Major General Alan Macklin, the Army’s Armoured Fighting Vehicles Group Leader said;
"Since it came into service over 20 years ago, Warrior has been the backbone of the British Army’s armoured infantry’s capability and has seen service in all the major conflicts in which the British Army has been engaged. Frequently adapted to deal with new threats and opportunities, Warrior will continue to be a stalwart for the British Army for many years to come.
Many Warriors have been through the workshop twice or more, and the 1,000th vehicle going through base overhaul is a watershed for all at Donnington who have been working on the overhaul, repair and upgrade of these Infantry Fighting Vehicles. The commitment and dedication of the workforce is truly impressive and is appreciated by many including by me and by those currently deployed on operations. It is, perhaps, appropriate that on my last day in post as Armoured Fighting Vehicle Group Leader I should be here with the Defence Support Group paying tribute to their workforce and to this platform which is one of the key vehicles saving the lives of our soldiers in both Iraq and Afghanistan today."
Among the Warriors to be repaired at Donnington was the one that Private Johnson Beharry of the 1st Battalion, The Princess of Wales’s Royal Regiment drove in May 2004 when, in acts of remarkable gallantry in Iraq, he saved the lives of several colleagues and earned the Victoria Cross.
Notes to Editors:
1. The Warrior Infantry Fighting Vehicle has the speed and performance to keep up with the formidable Challenger 2 main battle tanks over the most difficult terrain, and the firepower and armour to support infantry in the assault.
2. The Warrior – of which there are a number of variants – entered service in 1988 and has proved a resounding success for armoured infantry battlegroups in the Gulf War, Bosnia, Kosovo, Iraq and Afghanistan. They provide excellent mobility, lethality and survivability for infantrymen and have enabled key elements from the Royal Artillery and Royal Electrical and Mechanical Engineers (REME) to operate effectively within a battlegroup. A highly successful armoured fighting vehicle, Warrior can be fitted with Enhanced Armour and is continuously being upgraded. The Battle-group Thermal Imager (BGTI) is being fitted to increase its night-fighting capability and is second to none.
3. Warrior infantry fighting vehicles carry a turret mounted 30 mm Rarden cannon that will defeat light armoured vehicles out to 1,500 metres. An 8x magnification image-intensifying night sight is fitted, and eight 94 mm Light Anti-Armour weapon (LAW) HEAT rockets can be stowed in the vehicle.
4. Warrior variants include the artillery observation post vehicle (OPV) and command post vehicle (CPV), and a REME recovery and repair vehicle.
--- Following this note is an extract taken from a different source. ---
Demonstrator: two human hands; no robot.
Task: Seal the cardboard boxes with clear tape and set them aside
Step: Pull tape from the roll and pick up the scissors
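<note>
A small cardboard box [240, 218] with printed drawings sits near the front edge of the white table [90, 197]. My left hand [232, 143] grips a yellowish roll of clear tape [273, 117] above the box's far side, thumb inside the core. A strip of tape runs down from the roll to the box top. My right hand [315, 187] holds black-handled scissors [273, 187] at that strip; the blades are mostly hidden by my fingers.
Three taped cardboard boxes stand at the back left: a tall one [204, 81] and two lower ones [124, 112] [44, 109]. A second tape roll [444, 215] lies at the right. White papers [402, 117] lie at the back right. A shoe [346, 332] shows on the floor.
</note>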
All variants are equipped with a 7.62 mm chain gun. Both chain gun and Rarden cannon have an anti-helicopter capability.
5. The most impressive feature of warrior is its power. The 550 bhp diesel engine gives a power-to-weight ratio of 23.5 bhp/ton resulting in a road speed of 75 kph and a cross-country speed of up to 50 kph.
6. DSG launched on 1 April 2008 and brought together the ABRO and DARA businesses into a single new defence Trading Fund. DSG’s primary focus will be in providing expert in-house maintenance, repair, overhaul and upgrade services for the through life support of the key land and air based platforms and equipment for the UK Armed Forces.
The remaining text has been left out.